* Task *
If you see a picture in the data below, omit it and copy the rest exactly.

* Given material *
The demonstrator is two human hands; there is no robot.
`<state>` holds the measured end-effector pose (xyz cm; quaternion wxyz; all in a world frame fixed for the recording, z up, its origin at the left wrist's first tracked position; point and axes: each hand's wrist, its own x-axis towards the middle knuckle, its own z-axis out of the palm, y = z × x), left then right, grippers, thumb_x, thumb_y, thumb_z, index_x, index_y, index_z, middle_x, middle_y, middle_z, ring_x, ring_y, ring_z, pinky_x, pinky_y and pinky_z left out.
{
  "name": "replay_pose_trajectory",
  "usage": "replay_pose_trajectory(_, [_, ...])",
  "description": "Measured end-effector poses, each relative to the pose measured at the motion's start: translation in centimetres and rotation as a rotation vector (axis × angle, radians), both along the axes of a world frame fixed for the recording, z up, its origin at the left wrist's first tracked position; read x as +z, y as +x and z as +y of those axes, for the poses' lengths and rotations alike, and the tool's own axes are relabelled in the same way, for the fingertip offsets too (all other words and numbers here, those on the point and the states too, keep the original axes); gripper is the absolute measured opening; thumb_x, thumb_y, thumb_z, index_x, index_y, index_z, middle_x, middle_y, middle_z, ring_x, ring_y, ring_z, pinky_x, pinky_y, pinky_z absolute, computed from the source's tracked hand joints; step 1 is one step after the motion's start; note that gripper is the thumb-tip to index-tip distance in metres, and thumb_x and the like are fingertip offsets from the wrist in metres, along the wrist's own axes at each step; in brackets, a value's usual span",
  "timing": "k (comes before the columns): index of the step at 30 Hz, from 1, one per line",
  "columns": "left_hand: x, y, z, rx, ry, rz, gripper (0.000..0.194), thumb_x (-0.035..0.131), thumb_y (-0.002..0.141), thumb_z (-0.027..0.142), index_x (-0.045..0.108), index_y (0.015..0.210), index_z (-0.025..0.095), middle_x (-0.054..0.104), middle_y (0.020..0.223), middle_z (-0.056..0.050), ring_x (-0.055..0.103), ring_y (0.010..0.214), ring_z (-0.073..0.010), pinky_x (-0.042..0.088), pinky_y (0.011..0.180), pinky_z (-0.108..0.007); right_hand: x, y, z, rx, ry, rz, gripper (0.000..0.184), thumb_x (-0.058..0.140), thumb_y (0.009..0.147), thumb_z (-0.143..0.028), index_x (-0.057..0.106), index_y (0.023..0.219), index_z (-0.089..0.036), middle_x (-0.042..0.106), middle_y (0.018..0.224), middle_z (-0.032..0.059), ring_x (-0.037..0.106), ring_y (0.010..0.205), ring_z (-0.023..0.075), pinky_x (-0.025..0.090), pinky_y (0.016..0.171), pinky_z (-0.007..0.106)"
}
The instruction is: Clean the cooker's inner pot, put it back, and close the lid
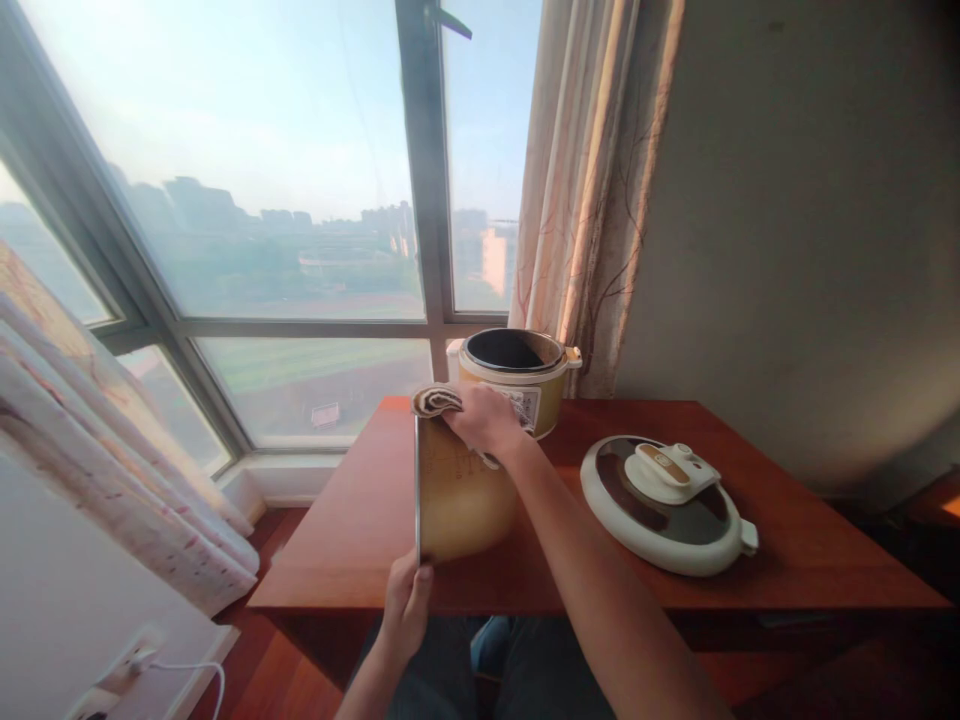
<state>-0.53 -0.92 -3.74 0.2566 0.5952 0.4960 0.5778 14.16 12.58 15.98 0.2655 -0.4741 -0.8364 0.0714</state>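
Note:
A gold-coloured inner pot (pixel 465 510) is tipped on its side above the front of the table, its rim facing left. My left hand (pixel 407 600) grips the lower part of that rim, thumb and fingers closed on it. Over the pot's upper side, my right hand (pixel 487 415) presses a folded striped cloth (pixel 436 400) near the rim. The rice cooker body (pixel 551 395) stands upright just behind, partly hidden by the hand and pot. To the right lies its round white lid (pixel 660 505), with a dark glass middle and a handle on top.
The reddish-brown table (pixel 772 460) reaches from the window (pixel 292 200) towards a grey wall. Patterned curtains (pixel 585 200) hang at both sides of the window. Low on the left wall, a white cable (pixel 202 667) is plugged into a socket (pixel 139 655).

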Motion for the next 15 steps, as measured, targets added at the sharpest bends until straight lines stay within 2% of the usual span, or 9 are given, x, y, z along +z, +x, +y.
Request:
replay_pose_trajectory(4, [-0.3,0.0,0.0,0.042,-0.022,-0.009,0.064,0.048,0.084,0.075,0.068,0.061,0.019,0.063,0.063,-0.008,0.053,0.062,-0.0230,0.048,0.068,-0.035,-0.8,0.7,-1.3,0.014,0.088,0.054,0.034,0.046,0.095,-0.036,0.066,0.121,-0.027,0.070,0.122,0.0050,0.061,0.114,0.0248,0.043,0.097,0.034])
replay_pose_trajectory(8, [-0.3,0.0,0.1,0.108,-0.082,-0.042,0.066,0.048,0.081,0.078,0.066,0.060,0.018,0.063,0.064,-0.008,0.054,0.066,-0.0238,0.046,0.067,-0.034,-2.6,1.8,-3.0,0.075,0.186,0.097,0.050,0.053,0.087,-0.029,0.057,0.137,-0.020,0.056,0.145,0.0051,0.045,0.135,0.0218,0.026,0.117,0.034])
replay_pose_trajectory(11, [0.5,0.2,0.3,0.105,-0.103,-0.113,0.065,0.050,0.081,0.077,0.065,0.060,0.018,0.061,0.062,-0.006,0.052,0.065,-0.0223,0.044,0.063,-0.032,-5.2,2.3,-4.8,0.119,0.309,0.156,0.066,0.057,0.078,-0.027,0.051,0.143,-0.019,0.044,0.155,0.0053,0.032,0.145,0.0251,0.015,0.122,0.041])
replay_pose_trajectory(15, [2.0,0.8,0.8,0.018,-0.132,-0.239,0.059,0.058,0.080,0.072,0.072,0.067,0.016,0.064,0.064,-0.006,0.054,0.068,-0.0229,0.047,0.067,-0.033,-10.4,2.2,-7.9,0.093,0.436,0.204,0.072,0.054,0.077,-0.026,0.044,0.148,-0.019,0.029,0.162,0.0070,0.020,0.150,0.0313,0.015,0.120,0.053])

* Answer box *
The demonstrator is two human hands; there is no robot.
`<state>` holds the measured end-effector pose (xyz cm; quaternion wxyz; all in a world frame fixed for the recording, z up, its origin at the left wrist's first tracked position; point and axes: each hand's wrist, its own x-axis towards the middle knuckle, its own z-axis out of the palm, y = z × x), left then right, grippers, thumb_x, thumb_y, thumb_z, index_x, index_y, index_z, middle_x, middle_y, middle_z, ring_x, ring_y, ring_z, pinky_x, pinky_y and pinky_z left out.
{
  "name": "replay_pose_trajectory",
  "usage": "replay_pose_trajectory(_, [_, ...])",
  "description": "Measured end-effector poses, each relative to the pose measured at the motion's start: translation in centimetres and rotation as a rotation vector (axis × angle, radians), both along the axes of a world frame fixed for the recording, z up, its origin at the left wrist's first tracked position; read x as +z, y as +x and z as +y of those axes, for the poses' lengths and rotations alike, and the tool's own axes are relabelled in the same way, for the fingertip offsets too (all other words and numbers here, those on the point and the states too, keep the original axes); gripper is the absolute measured opening; thumb_x, thumb_y, thumb_z, index_x, index_y, index_z, middle_x, middle_y, middle_z, ring_x, ring_y, ring_z, pinky_x, pinky_y, pinky_z absolute, computed from the source's tracked hand joints; step 1 is one step after the motion's start; note that gripper is the thumb-tip to index-tip distance in metres, and thumb_x and the like are fingertip offsets from the wrist in metres, along the wrist's own axes at each step; in brackets, a value's usual span",
  "timing": "k (comes before the columns): index of the step at 30 Hz, from 1, one per line",
  "columns": "left_hand: x, y, z, rx, ry, rz, gripper (0.000..0.194), thumb_x (-0.035..0.131), thumb_y (-0.002..0.141), thumb_z (-0.027..0.142), index_x (-0.045..0.108), index_y (0.015..0.210), index_z (-0.025..0.095), middle_x (-0.054..0.104), middle_y (0.020..0.223), middle_z (-0.056..0.050), ring_x (-0.055..0.103), ring_y (0.010..0.214), ring_z (-0.073..0.010), pinky_x (-0.042..0.088), pinky_y (0.011..0.180), pinky_z (-0.108..0.007); right_hand: x, y, z, rx, ry, rz, gripper (0.000..0.184), thumb_x (-0.058..0.140), thumb_y (0.009..0.147), thumb_z (-0.143..0.028), index_x (-0.057..0.106), index_y (0.023..0.219), index_z (-0.089..0.036), middle_x (-0.042..0.106), middle_y (0.018..0.224), middle_z (-0.032..0.059), ring_x (-0.037..0.106), ring_y (0.010..0.205), ring_z (-0.023..0.075), pinky_x (-0.025..0.090), pinky_y (0.016..0.171), pinky_z (-0.007..0.106)"
}
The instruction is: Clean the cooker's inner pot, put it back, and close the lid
<state>-0.53 -0.92 -3.74 0.2566 0.5952 0.4960 0.5778 14.16 12.58 15.98 0.2655 -0.4741 -0.8364 0.0714</state>
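Note:
A gold-coloured inner pot (pixel 465 510) is tipped on its side above the front of the table, its rim facing left. My left hand (pixel 407 600) grips the lower part of that rim, thumb and fingers closed on it. Over the pot's upper side, my right hand (pixel 487 415) presses a folded striped cloth (pixel 436 400) near the rim. The rice cooker body (pixel 551 395) stands upright just behind, partly hidden by the hand and pot. To the right lies its round white lid (pixel 660 505), with a dark glass middle and a handle on top.
The reddish-brown table (pixel 772 460) reaches from the window (pixel 292 200) towards a grey wall. Patterned curtains (pixel 585 200) hang at both sides of the window. Low on the left wall, a white cable (pixel 202 667) is plugged into a socket (pixel 139 655).
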
Motion for the next 15 steps, as measured, targets added at the sharpest bends until straight lines stay within 2% of the usual span, or 9 are given, x, y, z along +z, +x, +y.
Request:
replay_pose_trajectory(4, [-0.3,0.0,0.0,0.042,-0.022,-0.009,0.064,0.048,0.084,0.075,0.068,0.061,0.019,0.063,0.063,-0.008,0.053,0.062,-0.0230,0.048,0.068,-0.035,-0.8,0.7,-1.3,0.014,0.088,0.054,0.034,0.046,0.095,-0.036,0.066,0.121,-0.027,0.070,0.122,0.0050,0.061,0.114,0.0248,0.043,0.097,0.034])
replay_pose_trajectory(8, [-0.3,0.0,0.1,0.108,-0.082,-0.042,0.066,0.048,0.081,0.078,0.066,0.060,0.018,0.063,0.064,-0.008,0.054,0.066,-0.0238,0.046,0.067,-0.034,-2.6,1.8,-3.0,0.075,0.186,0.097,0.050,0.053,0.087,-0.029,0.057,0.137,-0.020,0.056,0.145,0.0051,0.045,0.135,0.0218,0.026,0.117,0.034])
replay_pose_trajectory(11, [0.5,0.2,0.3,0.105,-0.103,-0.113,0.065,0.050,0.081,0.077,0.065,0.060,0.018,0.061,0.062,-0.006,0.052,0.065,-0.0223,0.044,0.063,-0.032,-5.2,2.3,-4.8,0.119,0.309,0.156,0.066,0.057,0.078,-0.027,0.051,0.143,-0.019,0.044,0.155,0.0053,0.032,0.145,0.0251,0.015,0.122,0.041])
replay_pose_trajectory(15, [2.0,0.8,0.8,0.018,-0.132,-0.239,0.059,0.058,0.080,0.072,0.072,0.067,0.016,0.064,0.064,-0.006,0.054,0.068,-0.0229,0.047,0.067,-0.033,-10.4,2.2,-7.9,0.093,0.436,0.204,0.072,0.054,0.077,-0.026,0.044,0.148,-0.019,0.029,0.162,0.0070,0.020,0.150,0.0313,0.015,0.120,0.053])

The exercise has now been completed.